=== ACTION ITEM ===
Filter this data down to the lines that hold "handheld", and copy them.

%%

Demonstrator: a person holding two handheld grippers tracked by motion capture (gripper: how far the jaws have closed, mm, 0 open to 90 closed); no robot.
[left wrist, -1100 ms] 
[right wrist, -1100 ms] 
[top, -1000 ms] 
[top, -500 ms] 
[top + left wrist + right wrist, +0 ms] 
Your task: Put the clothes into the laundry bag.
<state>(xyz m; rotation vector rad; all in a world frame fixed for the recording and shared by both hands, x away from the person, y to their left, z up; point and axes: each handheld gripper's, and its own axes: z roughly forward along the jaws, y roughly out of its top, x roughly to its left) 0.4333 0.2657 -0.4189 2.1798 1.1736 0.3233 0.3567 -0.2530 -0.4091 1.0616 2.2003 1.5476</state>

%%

=== FINAL ANSWER ===
Demonstrator: a person holding two handheld grippers tracked by motion capture (gripper: how far the jaws have closed, mm, 0 open to 90 closed); no robot.
<state>(xyz m; rotation vector rad; all in a world frame fixed for the recording and shared by both hands, x away from the person, y to their left, z up; point and axes: each handheld gripper's, and its own axes: z roughly forward along the jaws, y roughly out of its top, x roughly to its left) 0.4333 0.2657 -0.4189 2.1798 1.1736 0.3233 0.3567 -0.2530 -0.4091 1.0616 2.2003 1.5476</state>

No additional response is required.